Some call it service work. Others call it volunteering.

Written By: Jeff Vircoe

No matter what you call it, the giving of your time is about as unselfish a gift as you can present. And this week Canadians from St. John to Tofino are standing up to say thank you to the givers.

April 10-16 is National Volunteer Week. Around the Edgewood Health Network, volunteers have long been a part of the fabric that makes treatment successful. It fact integrating volunteers into both Bellwood and Edgewood goes back to the roots of these facilities.

At Edgewood, including alumni in all kinds of events – from picnics to Christmas events, from driving inpatients to outside meetings to taking them shopping, to driving extended patients to the airport for home trips, wrapping presents at Christmas, to encouraging former patients to tell their stories at speaker meetings has always been a big priority.

“For me, when it comes to our volunteers, our alumni, is they offer our patients their experience, strength and hope,” says Edgewood’s clinical director, Elizabeth Loudon. “They talk to our patients, about being where they’re at, and the fact that their lives are so different today. I’m very appreciative of our volunteers, and what they are able to give our patients,” she says.

In Extended Care, volunteering is a big part of the weekly plans each patient builds. Patients are encouraged to be in school, work or do volunteer work as part of their day to day process. So not only are they receiving the help from volunteers, they become volunteers themselves.

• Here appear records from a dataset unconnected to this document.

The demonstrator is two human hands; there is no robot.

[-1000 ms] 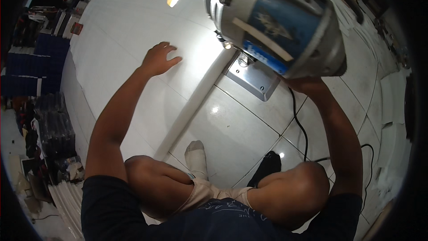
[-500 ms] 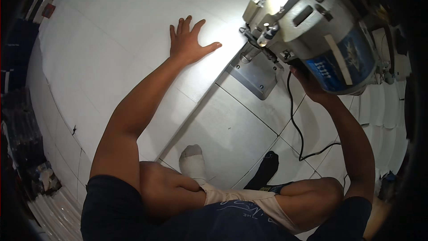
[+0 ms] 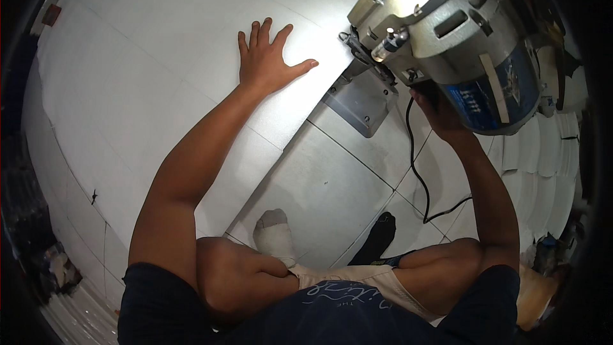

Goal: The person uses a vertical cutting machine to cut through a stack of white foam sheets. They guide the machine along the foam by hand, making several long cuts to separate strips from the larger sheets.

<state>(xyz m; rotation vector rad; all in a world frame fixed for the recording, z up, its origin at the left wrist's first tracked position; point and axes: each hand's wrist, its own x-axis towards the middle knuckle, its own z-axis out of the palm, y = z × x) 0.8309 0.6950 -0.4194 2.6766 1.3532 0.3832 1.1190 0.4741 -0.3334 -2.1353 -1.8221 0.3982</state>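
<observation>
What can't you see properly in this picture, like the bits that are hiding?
From the head view:
- Right hand: partly hidden by the grey-and-blue machine, so its grip can't be told.
- Machine's top: cut off by the upper edge.
- White sheet: its far end is cut off there too.
- Black cord: disappears behind the right forearm.
- Dark stacks: too dim and blurred at the left rim.

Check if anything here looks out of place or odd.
A pale, grey-toed sock is worn with a black sock, so the pair is mismatched. A beige strip also slants across the blue label on the grey machine, as if stuck on.
</observation>
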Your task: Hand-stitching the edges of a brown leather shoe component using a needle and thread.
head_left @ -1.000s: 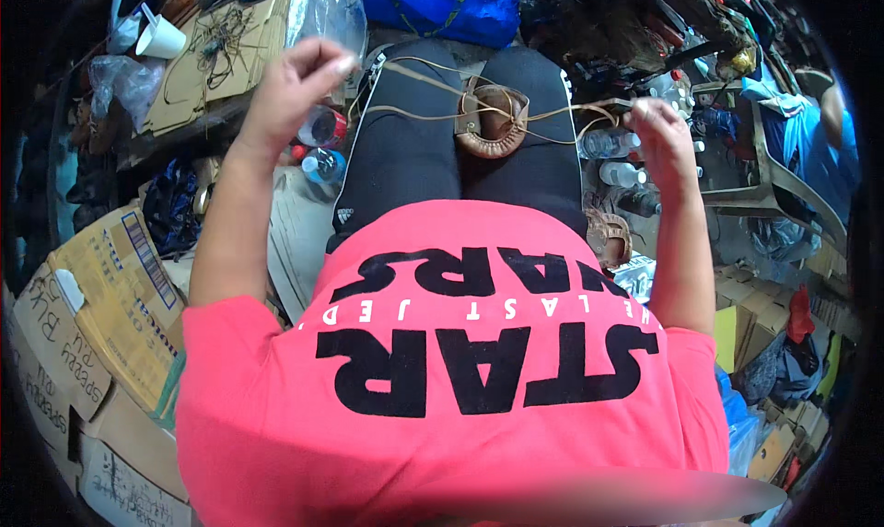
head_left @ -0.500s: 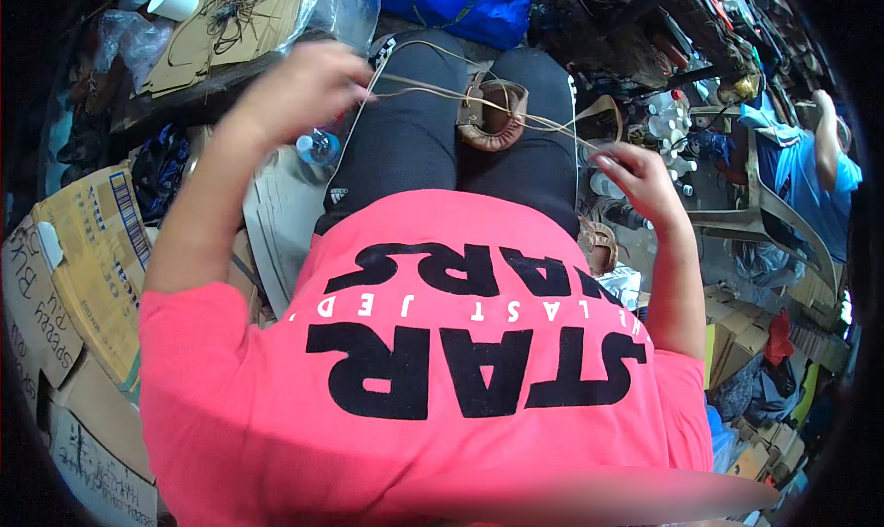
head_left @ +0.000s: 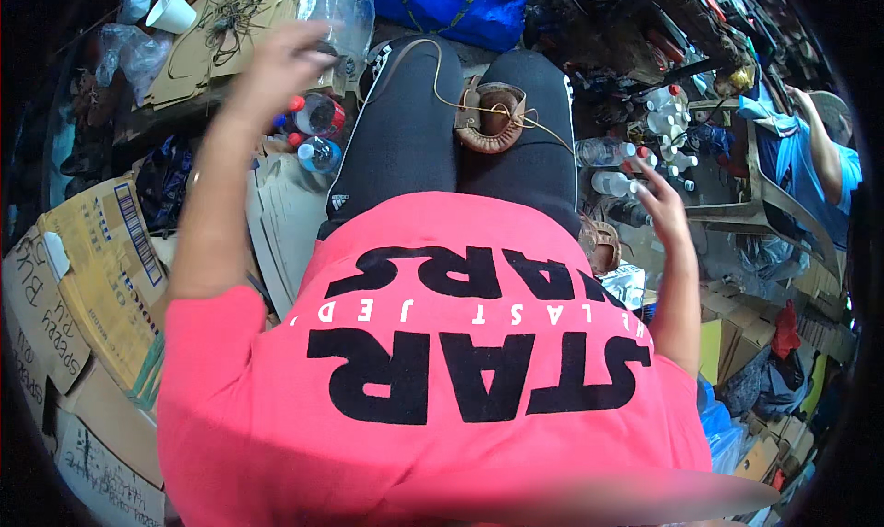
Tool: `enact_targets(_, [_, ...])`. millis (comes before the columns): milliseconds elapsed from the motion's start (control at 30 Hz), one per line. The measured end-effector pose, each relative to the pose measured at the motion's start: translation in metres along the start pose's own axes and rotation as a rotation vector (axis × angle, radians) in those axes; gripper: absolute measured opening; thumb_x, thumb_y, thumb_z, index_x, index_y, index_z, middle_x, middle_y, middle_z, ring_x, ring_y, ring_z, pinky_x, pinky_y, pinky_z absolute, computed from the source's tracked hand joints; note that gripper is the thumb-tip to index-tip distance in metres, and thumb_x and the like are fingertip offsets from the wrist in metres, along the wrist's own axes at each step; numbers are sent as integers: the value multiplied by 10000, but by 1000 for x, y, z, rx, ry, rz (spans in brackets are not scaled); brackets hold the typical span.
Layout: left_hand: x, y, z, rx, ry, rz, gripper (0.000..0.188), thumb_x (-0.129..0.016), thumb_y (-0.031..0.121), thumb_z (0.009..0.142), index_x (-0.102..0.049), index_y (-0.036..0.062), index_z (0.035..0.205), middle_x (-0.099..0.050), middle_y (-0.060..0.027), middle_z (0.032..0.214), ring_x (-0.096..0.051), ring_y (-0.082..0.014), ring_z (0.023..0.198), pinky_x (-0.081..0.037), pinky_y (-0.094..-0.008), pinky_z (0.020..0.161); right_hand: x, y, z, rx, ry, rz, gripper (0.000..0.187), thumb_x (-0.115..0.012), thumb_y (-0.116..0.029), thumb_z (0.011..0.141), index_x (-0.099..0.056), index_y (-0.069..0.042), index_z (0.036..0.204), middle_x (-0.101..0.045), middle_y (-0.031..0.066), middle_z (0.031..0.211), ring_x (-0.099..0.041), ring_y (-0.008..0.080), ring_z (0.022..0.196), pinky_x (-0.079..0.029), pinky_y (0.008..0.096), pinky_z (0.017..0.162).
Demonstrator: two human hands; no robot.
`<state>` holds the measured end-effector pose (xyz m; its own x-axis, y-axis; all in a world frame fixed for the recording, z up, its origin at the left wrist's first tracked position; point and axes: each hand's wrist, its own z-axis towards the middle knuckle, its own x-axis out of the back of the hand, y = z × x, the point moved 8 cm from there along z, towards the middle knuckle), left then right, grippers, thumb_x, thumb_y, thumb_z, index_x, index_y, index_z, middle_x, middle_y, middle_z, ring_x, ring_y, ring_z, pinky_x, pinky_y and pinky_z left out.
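A brown leather shoe piece (head_left: 493, 140) with a gathered, stitched rim is held between my black-trousered knees. A pale thread (head_left: 438, 80) runs from it, looping over my left knee, and another length trails toward my right thigh. My left hand (head_left: 293, 55) is raised beyond my left knee near the clear plastic, smeared by motion; whether its fingers hold anything is unclear. To the right of my thigh, my right hand (head_left: 661, 195) hangs with fingers apart and nothing visible in them, close to several clear bottles (head_left: 603, 151).
A second brown leather piece (head_left: 603, 246) lies by my right hip. Bottles (head_left: 319, 155) stand left of my knee, beside cardboard (head_left: 97, 260). A blue bag (head_left: 451, 6) is ahead, and a white cup (head_left: 171, 11) at far left. A person in blue (head_left: 810, 172) is at right, by a chair (head_left: 764, 200).
Thread that stretched taut between both hands now lies slack over my knees. My left hand has moved up and away; my right hand has dropped slightly, its fingers spreading.
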<state>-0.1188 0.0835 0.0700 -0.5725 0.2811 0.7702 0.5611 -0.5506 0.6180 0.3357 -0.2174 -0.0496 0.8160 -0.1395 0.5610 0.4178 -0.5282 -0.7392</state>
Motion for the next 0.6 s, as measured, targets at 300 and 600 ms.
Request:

“We use a lot of volunteers in extended,” says Jim Edwards, who has been helping patients get ready for their transition back to their lives as an extended care counselor for over a decade.  “Every day there are alumni and other men and women in recovery coming by, helping out our patients. Rides to meetings, they take them hiking, kayaking, driving them up to the ski hill.  They take them on home trips to get their stuff and bring them back. They help them to go into their old place, and clean up all the paraphernalia and messes so that they can have a safe place to re-establish themselves. I can’t think of where they don’t volunteer, really.”

Be it in Nanaimo or Toronto, volunteering has always been a method of connecting people back into their communities.

In his book A Special Calling: My Life in Addiction Treatment and Care, the late Dr. Bell, founder of Bellwood, described the role volunteers, both alumni and the citizens of Leaside in Toronto, played in the Ontario arm of the EHN.

“Their genuine concern, understanding and compassion became a very significant part of our entire recovery program,” he wrote, describing the residents who lived near the old Donwood Institute in the late 1960s.

For their part, organizations like Volunteer Nanaimo, which serves the non-profit organizations in greater Nanaimo by organizing and matching the waves of volunteers who phone in to a specific non-profit or needy service, appreciates everything Edgewood patients do to help the community.

“They’re such quality people, high caliber, and very enthusiastic,” says Rita Innamorati, a spokesperson for Volunteer Nanaimo.

She explains how Edgewood extended care patients volunteer for all sorts of causes and organizations from music festivals to food banks, from the SPCA to the Vancouver Island Exhibition country fair each year. In fact during the National Volunteer Appreciation Week, Volunteer Nanaimo will be hosting a luncheon for almost 400 community volunteers at a Beban Park, a local community hall complex.  Edgewood extended care patients will be in group therapy during that luncheon, but many of them will come down after their own lunch to tear down and tidy up after the luncheon. It’s all greatly appreciated and helps build community relations between organizations, citizens and the recovery community , says Innamorati.

For Bellwood Health Services, each year during the National Volunteer Appreciation Week, a special dinner with all the volunteers and some staff is held in honour of all the work that they do at Bellwood. From the first time a client walks into treatment to the day they leave and need to make plans to transition back into their communities; Bellwood volunteers are always there to assure clients that they are not alone.

“It really helps us and I think it benefits patients too. They benefit in that they have a place to go, a place they are appreciated. It’s good for self esteem, for stamina. It gives them a place to go, a reason to get up, to be productive.”